### What you need to do
Could you show each line of the records that contains the word "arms"?

### Entries shown
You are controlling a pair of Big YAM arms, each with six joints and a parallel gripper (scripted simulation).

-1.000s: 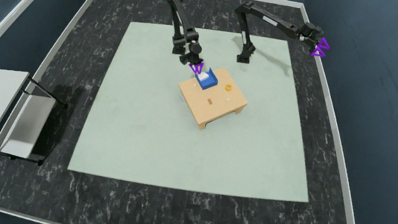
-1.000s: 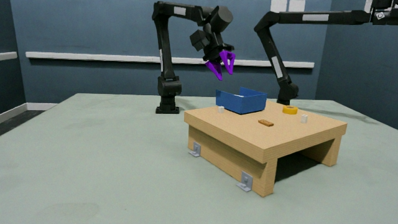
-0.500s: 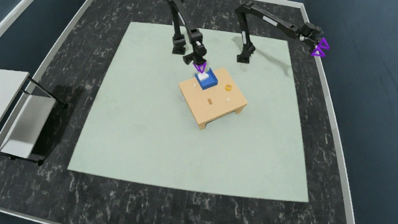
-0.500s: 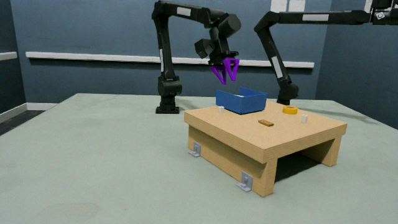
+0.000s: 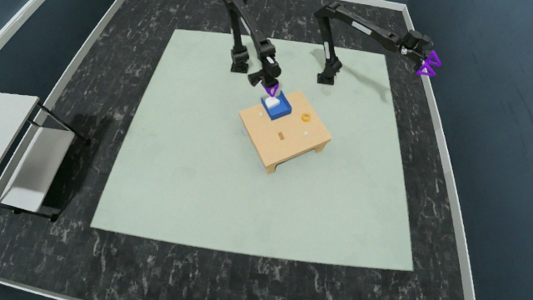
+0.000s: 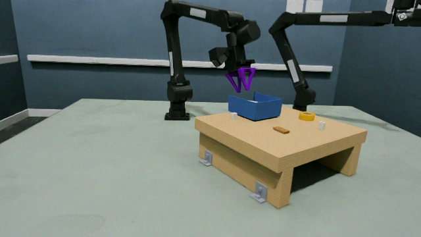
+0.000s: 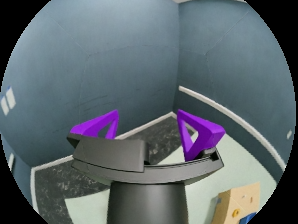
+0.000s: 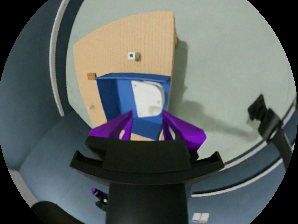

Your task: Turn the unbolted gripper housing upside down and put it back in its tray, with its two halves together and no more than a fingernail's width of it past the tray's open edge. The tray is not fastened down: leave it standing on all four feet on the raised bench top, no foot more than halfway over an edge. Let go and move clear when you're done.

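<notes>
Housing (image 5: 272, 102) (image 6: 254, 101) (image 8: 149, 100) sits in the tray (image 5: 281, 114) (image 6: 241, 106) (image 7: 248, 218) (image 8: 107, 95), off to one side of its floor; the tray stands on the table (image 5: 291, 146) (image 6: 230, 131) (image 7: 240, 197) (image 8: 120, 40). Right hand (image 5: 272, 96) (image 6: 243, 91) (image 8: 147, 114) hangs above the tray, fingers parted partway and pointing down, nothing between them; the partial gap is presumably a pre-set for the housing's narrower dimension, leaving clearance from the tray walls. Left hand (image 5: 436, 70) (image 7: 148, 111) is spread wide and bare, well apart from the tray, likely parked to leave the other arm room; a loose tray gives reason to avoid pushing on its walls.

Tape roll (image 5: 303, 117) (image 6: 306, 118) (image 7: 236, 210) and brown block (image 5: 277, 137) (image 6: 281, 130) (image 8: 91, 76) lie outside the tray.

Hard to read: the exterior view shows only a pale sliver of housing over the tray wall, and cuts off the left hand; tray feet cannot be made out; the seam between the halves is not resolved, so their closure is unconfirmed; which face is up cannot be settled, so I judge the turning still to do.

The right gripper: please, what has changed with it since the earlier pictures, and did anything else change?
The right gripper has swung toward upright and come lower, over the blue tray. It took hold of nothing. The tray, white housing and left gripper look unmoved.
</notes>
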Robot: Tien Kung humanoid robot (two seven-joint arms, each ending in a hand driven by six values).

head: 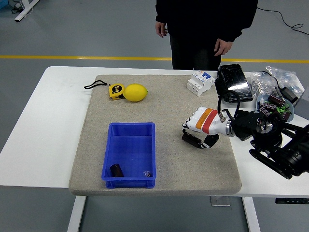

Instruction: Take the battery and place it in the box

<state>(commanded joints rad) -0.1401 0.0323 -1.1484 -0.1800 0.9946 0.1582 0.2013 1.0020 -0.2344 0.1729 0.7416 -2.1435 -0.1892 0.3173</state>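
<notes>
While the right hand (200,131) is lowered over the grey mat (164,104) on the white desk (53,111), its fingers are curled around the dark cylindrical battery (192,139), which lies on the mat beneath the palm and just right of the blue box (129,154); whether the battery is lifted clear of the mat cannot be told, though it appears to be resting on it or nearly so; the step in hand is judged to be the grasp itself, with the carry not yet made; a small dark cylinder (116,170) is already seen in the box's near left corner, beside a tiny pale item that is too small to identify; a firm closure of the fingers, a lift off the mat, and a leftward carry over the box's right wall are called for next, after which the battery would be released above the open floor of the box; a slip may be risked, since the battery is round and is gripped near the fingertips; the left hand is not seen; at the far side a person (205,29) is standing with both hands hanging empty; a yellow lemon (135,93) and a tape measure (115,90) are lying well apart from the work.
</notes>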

### Output of the task
You are controlling a pair of Big YAM arms, each with six joints and a parallel gripper (scripted simulation).
Robot: Tien Kung humanoid robot (two seven-joint arms, each ending in a hand driven by six values).

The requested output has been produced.